_RECORDS TO USE:_

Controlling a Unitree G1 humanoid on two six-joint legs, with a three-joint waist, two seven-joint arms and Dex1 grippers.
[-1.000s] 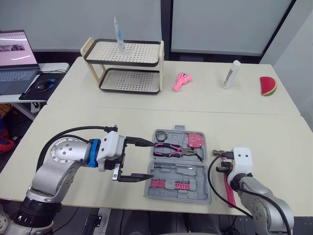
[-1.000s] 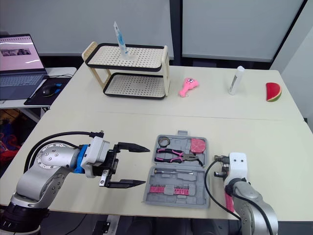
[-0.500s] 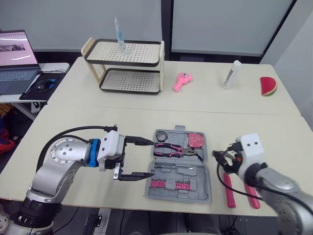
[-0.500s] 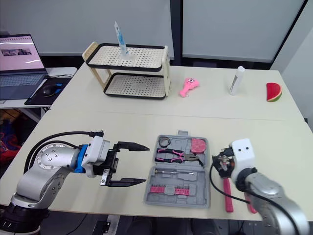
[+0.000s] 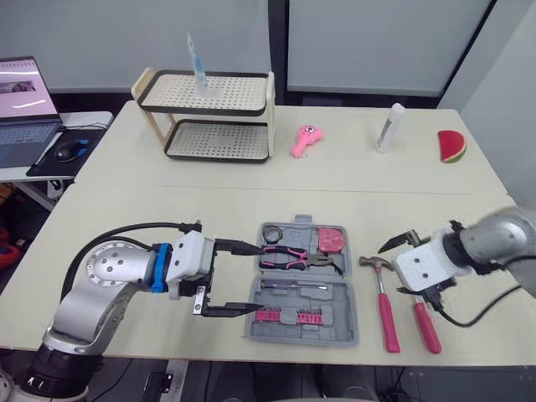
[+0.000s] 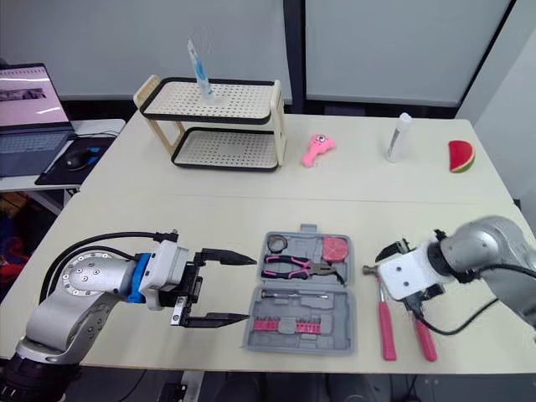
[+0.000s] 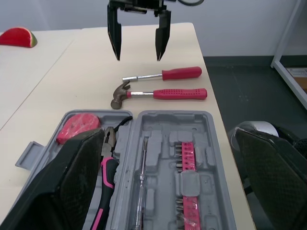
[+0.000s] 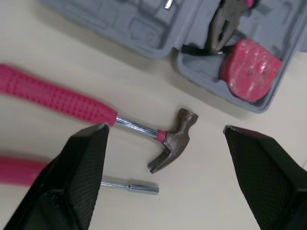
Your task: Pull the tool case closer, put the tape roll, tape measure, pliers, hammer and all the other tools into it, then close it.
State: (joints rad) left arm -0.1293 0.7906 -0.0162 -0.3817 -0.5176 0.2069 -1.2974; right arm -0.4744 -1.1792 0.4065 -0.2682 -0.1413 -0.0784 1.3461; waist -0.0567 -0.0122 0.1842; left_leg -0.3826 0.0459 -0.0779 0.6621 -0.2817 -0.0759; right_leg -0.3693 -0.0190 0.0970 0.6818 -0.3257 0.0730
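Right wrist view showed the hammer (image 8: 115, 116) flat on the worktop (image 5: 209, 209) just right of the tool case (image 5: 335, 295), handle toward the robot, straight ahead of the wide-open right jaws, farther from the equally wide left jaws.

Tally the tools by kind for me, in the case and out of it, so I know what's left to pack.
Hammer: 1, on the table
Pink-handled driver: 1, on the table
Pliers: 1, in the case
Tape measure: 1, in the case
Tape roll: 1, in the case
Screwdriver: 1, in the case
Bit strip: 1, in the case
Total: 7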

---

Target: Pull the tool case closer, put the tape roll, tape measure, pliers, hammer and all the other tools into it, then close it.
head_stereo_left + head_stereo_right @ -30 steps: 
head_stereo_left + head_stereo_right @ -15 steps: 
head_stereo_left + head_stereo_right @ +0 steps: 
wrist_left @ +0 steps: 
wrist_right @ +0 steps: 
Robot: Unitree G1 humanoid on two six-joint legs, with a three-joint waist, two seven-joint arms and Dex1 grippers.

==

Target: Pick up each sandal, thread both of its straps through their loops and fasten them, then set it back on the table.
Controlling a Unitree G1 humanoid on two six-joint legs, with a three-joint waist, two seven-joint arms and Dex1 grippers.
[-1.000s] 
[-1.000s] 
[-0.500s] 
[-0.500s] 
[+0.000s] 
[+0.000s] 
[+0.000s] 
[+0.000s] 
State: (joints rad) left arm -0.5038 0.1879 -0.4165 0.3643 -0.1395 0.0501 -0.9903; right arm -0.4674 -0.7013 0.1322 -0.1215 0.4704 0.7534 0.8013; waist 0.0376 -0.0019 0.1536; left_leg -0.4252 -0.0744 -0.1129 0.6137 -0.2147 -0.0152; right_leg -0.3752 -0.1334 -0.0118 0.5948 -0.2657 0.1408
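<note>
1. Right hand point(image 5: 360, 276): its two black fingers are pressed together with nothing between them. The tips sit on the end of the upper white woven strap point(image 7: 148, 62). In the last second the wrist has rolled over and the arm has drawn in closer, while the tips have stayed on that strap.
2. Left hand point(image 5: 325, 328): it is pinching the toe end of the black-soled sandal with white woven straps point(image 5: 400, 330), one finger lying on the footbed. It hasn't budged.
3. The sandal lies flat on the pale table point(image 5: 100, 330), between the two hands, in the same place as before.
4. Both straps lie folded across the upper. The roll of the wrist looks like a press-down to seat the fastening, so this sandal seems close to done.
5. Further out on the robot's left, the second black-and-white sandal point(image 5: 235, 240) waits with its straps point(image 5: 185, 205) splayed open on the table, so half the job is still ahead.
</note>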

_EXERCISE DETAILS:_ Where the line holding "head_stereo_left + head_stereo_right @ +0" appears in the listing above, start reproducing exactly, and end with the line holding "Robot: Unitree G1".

_ANSWER:_
head_stereo_left + head_stereo_right @ +0 steps: 
wrist_left @ +0 steps: 
wrist_right @ +0 steps: 
Robot: Unitree G1 humanoid on two six-joint legs, with a three-joint waist, two seven-joint arms and Dex1 grippers.

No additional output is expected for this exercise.